◆ Directions for this task ◆
Write the listing out again in full. Every character must match.

◆ Collected material ◆
------------------------------

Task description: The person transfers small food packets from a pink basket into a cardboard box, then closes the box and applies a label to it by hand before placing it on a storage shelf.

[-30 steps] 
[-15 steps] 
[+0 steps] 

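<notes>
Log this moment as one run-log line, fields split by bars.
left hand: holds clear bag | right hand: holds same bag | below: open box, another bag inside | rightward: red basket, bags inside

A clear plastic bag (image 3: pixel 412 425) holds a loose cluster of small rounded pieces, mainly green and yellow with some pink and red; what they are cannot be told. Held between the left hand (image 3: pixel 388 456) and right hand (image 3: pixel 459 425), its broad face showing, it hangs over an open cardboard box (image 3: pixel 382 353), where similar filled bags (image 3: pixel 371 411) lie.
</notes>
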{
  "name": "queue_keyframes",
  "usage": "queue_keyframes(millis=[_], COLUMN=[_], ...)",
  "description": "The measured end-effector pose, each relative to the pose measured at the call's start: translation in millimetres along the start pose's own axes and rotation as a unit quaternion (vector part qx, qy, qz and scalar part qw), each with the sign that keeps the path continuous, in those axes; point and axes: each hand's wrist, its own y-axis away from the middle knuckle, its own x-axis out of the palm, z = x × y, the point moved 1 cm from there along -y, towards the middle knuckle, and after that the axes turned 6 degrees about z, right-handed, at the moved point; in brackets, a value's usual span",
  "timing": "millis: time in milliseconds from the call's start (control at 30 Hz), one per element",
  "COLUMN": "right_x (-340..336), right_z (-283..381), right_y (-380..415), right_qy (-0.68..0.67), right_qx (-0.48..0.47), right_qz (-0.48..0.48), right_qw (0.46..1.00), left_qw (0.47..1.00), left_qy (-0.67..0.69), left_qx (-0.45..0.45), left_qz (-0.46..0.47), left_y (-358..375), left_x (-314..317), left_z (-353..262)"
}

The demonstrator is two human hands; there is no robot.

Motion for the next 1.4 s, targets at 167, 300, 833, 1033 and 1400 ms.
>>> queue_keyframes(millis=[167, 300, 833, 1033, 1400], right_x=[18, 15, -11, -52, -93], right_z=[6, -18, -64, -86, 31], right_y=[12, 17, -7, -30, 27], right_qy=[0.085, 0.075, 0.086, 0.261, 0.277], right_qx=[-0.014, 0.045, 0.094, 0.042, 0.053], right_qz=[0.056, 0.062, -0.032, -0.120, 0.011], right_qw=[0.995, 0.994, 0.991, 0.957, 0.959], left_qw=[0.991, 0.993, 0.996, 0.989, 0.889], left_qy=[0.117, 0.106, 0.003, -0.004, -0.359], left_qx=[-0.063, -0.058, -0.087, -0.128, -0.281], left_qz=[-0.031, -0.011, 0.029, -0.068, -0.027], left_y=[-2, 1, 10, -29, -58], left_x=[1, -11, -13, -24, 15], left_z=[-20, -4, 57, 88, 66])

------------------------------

◆ Exercise answer ◆
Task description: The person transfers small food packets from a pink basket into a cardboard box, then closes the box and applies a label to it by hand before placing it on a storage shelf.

[-30 steps] 
[-15 steps] 
[+0 steps] 

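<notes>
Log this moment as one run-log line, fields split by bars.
left hand: holds clear bag | right hand: holds same bag | below: open box, another bag inside | rightward: red basket, bags inside

A clear plastic bag (image 3: pixel 412 425) holds a loose cluster of small rounded pieces, mainly green and yellow with some pink and red; what they are cannot be told. Held between the left hand (image 3: pixel 388 456) and right hand (image 3: pixel 459 425), its broad face showing, it hangs over an open cardboard box (image 3: pixel 382 353), where similar filled bags (image 3: pixel 371 411) lie.
</notes>
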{
  "name": "queue_keyframes",
  "usage": "queue_keyframes(millis=[_], COLUMN=[_], ...)",
  "description": "The measured end-effector pose, each relative to the pose measured at the call's start: translation in millimetres along the start pose's own axes and rotation as a unit quaternion (vector part qx, qy, qz and scalar part qw), each with the sign that keeps the path continuous, in those axes; point and axes: each hand's wrist, its own y-axis away from the middle knuckle, its own x-axis out of the palm, z = x × y, the point moved 1 cm from there along -y, towards the middle knuckle, and after that the axes turned 6 degrees about z, right-handed, at the moved point; in brackets, a value's usual span",
  "timing": "millis: time in milliseconds from the call's start (control at 30 Hz), one per element",
  "COLUMN": "right_x (-340..336), right_z (-283..381), right_y (-380..415), right_qy (-0.68..0.67), right_qx (-0.48..0.47), right_qz (-0.48..0.48), right_qw (0.46..1.00), left_qw (0.47..1.00), left_qy (-0.67..0.69), left_qx (-0.45..0.45), left_qz (-0.46..0.47), left_y (-358..375), left_x (-314..317), left_z (-353..262)"
}

The demonstrator is two human hands; there is no robot.

Motion for the next 1.4 s, targets at 167, 300, 833, 1033 and 1400 ms.
>>> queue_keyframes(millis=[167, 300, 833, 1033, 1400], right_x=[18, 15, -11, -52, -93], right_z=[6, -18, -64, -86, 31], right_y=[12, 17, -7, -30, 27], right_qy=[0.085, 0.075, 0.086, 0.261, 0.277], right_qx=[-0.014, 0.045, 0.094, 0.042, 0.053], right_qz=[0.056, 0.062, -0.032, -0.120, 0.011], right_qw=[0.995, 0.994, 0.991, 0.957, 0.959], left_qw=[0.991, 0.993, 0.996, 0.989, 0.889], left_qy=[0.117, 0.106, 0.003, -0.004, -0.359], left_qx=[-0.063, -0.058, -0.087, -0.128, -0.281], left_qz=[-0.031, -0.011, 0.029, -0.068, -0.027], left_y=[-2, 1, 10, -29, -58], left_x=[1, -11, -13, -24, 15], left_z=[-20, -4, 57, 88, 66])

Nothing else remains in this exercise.